Deep Neural Network Models for Video Story Understanding
Gunhee Kim is an assistant professor in the Department of Computer Science and Engineering of Seoul National University from 2015. He was a postdoctoral researcher at Disney Research for one and a half years. He received his PhD in 2013 under supervision of Eric P. Xing from Computer Science Department of Carnegie Mellon University. Prior to starting PhD study in 2009, he earned a master’s degree under supervision of Martial Hebert in Robotics Institute, CMU. His research interests are solving computer vision and web mining problems that emerge from big image data shared online, by developing scalable and effective machine learning and optimization techniques. He is a recipient of 2014 ACM SIGKDD doctoral dissertation award, and 2015 Naver New faculty award.

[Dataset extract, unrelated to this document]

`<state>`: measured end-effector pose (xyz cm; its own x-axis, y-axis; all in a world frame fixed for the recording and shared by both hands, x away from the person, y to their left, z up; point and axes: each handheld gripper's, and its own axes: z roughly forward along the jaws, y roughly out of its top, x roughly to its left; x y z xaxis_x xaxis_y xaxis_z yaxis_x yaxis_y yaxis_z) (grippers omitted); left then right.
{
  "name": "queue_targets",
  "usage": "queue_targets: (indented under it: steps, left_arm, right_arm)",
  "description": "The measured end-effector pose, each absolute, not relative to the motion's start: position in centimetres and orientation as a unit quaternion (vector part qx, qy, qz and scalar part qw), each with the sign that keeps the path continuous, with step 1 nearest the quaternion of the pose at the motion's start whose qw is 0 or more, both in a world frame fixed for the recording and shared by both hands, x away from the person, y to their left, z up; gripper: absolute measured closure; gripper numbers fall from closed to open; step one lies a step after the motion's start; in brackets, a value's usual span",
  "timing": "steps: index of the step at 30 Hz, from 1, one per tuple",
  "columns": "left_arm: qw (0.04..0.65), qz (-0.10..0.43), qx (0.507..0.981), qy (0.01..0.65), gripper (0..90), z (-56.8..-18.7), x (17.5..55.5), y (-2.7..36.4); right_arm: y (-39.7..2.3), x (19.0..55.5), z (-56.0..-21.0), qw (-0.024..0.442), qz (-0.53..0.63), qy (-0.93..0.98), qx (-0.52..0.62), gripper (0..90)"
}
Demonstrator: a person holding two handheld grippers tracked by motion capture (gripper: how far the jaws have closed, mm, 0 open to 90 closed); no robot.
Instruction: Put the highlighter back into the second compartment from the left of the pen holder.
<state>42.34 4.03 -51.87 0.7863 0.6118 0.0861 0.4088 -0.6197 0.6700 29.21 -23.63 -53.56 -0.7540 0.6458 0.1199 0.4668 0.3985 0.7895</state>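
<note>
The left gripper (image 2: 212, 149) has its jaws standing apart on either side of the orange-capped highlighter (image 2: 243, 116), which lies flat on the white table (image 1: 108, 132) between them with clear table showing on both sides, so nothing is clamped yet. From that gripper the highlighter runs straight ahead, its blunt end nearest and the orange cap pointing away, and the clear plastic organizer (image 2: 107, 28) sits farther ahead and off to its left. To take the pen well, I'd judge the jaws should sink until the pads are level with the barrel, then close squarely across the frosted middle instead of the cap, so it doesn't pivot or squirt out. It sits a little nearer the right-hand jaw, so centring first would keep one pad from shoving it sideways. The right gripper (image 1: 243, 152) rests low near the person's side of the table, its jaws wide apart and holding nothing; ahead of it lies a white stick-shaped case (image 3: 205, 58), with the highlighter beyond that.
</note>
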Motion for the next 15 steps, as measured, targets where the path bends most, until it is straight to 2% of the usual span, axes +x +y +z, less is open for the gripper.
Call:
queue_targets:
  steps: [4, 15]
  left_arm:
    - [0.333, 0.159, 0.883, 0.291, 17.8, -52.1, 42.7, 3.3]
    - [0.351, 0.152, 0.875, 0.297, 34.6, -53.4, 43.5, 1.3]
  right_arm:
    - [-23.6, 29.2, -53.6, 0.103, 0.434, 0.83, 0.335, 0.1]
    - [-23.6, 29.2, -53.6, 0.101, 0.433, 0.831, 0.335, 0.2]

Recently there has been a hike of interest in leveraging deep learning techniques to jointly understand visual data and natural language text in the research of computer vision and machine learning. In this presentation, I will briefly introduce three of our recent papers toward this direction that are published in CVPR 2017 and ICCV 2017. First, I will shortly introduce a new dataset named TGIF-QA for video-based question answering. Next, I will introduce an approach that won three tracks of a video-to-language challenge named LSMDC 2016-2017. Finally, I will discuss a memory network model with CNN-based memory read/write operations for MovieQA tasks.